De estar acostumbrados a ver cientos de alumnos que en las orlas universitarias, la mayoría que ni se conocen entre ellos, no es de extrañar que la del grado en ingeniería de computadores de la Universidad de Málaga haya sorprendido tanto en las redes sociales. Solo tres estudiantes aparecen en la orla viral, junto a sus 15 profesores.

Verónica, Rafael y Agustín son los tres estudiantes que han logrado graduarse este 2019 y los únicos que tienen la cantidad de créditos mínimos para poder posar para la orla. Aunque apuntan a la dificultad del grado como una de las barreras que provocan que haya tan pocos alumnos, también la alta demanda laboral de su sector lleva a los alumnos a dejar los estudios a medias.

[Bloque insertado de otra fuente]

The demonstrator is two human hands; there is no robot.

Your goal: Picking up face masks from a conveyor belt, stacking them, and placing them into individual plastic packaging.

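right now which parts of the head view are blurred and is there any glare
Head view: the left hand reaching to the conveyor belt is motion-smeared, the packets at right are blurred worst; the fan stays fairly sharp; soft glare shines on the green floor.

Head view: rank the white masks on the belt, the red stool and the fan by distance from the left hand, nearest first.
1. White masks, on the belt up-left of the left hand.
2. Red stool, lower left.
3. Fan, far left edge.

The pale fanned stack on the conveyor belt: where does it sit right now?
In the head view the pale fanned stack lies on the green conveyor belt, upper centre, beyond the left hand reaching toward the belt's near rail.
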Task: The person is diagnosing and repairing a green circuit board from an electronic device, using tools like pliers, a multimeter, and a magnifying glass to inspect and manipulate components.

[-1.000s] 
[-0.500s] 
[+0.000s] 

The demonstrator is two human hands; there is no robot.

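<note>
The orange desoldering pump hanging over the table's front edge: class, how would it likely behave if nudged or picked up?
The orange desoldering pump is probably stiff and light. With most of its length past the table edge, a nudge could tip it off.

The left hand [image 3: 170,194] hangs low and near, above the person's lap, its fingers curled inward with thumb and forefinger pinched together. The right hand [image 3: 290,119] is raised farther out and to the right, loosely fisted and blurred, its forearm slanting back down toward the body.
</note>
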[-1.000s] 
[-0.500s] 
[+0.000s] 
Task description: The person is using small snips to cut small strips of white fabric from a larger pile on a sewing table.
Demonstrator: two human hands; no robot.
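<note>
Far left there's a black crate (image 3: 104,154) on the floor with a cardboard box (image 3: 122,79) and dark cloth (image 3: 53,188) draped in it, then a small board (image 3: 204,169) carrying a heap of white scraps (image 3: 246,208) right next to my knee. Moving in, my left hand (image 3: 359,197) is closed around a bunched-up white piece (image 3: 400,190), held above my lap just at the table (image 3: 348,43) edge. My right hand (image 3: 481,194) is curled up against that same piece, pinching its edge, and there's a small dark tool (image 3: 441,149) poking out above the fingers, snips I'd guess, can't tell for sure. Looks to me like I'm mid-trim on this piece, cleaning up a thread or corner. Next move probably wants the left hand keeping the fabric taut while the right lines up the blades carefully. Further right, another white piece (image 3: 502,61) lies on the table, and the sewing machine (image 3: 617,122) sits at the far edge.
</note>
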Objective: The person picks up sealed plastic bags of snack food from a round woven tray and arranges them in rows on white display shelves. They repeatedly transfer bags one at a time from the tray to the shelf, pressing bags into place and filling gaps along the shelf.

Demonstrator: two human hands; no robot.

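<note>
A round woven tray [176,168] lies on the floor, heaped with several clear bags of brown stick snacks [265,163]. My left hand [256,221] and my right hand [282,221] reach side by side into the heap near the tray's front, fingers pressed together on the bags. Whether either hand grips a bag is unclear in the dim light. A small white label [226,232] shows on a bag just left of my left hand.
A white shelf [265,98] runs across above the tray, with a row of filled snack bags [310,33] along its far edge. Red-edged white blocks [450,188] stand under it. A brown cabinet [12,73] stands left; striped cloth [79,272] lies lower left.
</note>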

"Muchos en 3º o en 4º curso ya están trabajando y se acaban decantando por el mundo laboral" nos cuenta Agustín, quien con 44 años a conseguido este año el título. Previamente había estudiado Ingeniería Técnica en informática, pero por este misma razón que apunta, tuvo que abandonar la entonces diplomatura con el proyecto final a medias y un par de asignaturas sin acabar.

Rafael, el más joven de los tres y quien ha logrado sacarse curso por año, comenta que algunos compañeros empezaron el grado solo porque la nota era más baja (casi siempre ronda el 5) para luego cambiarse a ingeniería informática o de software. "Los dos primeros cursos son las mismas asignaturas, así que el cambio es fácil".

Rafael comenzó a trabajar solo dos días después de graduarse

No les sorprende que sean solo tres en la orla, pues en muchas asignaturas están ellos solos con el profesor. "Es como una clase particular" bromea Agustín. "Hasta en primer curso a veces estaba yo solo en clase, sobre todo en las asignaturas más complicadas", afirma Rafael. El joven no ha enviado ni un solo currículum, las ofertas de trabajo le han llegado solas. Solo dos días después de graduarse, ya comenzó a trabajar.

Veroníca, con 31 años, es de las pocas mujeres que cursan esta ingeniería. Cuenta que cuando llegó a la universidad se sorprendió porque "era la única chica" y "las asignaturas eran muy complicadas". "He llorado, he tenido ansiedad y alguna vez he pensado en tirar la toalla", pero como ella mismo dice, "con esfuerzo y constancia todo se logra".

Su madre ha sido su gran apoyo en todos estos años en los que ha tenido que compaginar los estudios con dos trabajos y una enfermedad le obligó a abandonar momentáneamente la universidad. Sueña con poder trabajar para el CNI, pues como cuenta su sueño es poder ayudar a la gente.

Aunque los tres apuntan que es una carrera con grandes dificultades, ahora graduados lo ven todo con perspectiva. Para Rafael, realmente no es tan "complicado" y afirma que lo único que se necesita es trabajar, y Agustín anima a futuros estudiantes a que la ingeniera se convierta en una de sus opciones de futuro. Verónica incluso dice que no le importaría volver.

Lo que está claro es que ninguno de los tres va a olvidar lo viral que se ha convertido su orla. Agustín la colocará al lado de la foto de sus hijos, mientra que los amigos de Verónica ya le han pedido hasta una copia.